Television is a medium of telecommunication that is used to transmit and receive moving sound and images (Kelly 2011). The device is capable of transmitting images that are black and white in colour or at times, it can transmit them in three dimensions. Understanding the message from television is very easy because it involves watching and internalising the meaning of information since television programs cover various things, which are understood from different perspectives. However, researchers have reported that a narrow understanding of television has contributed to a lack of attentiveness to sound.
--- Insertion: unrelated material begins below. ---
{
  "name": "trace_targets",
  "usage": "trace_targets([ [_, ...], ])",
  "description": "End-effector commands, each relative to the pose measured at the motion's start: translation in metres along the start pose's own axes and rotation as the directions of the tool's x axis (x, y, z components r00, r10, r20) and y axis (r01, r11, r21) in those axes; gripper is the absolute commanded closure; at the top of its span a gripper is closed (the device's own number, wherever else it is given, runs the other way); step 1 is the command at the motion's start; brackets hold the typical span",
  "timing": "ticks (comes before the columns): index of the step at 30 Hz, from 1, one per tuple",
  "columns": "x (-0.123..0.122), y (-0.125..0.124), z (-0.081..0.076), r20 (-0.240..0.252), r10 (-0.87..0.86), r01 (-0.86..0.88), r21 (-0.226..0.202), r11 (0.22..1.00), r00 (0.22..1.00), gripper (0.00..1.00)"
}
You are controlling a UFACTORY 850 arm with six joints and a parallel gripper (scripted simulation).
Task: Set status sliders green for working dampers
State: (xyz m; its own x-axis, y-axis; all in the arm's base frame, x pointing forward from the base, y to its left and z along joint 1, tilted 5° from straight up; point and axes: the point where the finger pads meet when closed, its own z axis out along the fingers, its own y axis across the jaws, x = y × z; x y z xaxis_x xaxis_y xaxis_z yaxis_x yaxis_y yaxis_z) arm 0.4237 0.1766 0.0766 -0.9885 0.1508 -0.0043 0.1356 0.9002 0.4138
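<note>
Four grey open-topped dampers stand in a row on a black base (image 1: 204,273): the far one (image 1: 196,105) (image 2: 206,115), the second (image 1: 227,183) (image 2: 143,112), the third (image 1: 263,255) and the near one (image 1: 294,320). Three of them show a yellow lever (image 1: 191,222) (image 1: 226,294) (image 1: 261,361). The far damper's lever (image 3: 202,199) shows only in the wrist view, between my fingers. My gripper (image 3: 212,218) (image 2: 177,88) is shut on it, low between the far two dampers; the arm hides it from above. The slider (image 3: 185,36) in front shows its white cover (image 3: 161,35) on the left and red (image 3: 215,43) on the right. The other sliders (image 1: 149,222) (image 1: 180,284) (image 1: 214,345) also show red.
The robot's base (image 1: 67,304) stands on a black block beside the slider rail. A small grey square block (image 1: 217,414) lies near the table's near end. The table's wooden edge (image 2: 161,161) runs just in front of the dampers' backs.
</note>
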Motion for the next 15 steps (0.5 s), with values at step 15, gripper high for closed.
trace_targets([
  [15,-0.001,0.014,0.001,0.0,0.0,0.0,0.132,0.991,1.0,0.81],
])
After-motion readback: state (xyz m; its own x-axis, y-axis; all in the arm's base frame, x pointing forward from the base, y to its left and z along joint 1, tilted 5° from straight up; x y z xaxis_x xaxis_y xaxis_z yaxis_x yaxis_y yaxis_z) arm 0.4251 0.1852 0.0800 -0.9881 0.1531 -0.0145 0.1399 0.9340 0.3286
As human beings, we blame our inability to concentrate and understand television fully from distractions resulting from many platforms, such as news feeds and tweets. As a result, we end up bemoaning our scattered understanding, which results in lack of paying attention to sound (Sándor 27). Unless people aspire to be attentive, the society will never focus more on what sound focuses on. If fact, anecdotal evidence shows that the number of individuals who are searching for methods of increasing their attention to sound has decreased dramatically within the last few years, despite the fact that narrow understanding contributes to attention which is just a single facet of our attentiveness. Mastering and understanding of television message means being the commander of mind, although many people lack this trait which leads to deliberate rotation of mind thereby causing lack of attentiveness to sound.
(b). Does an attentiveness to sound help draw our attention to aspects of television practice that typically go unconsidered?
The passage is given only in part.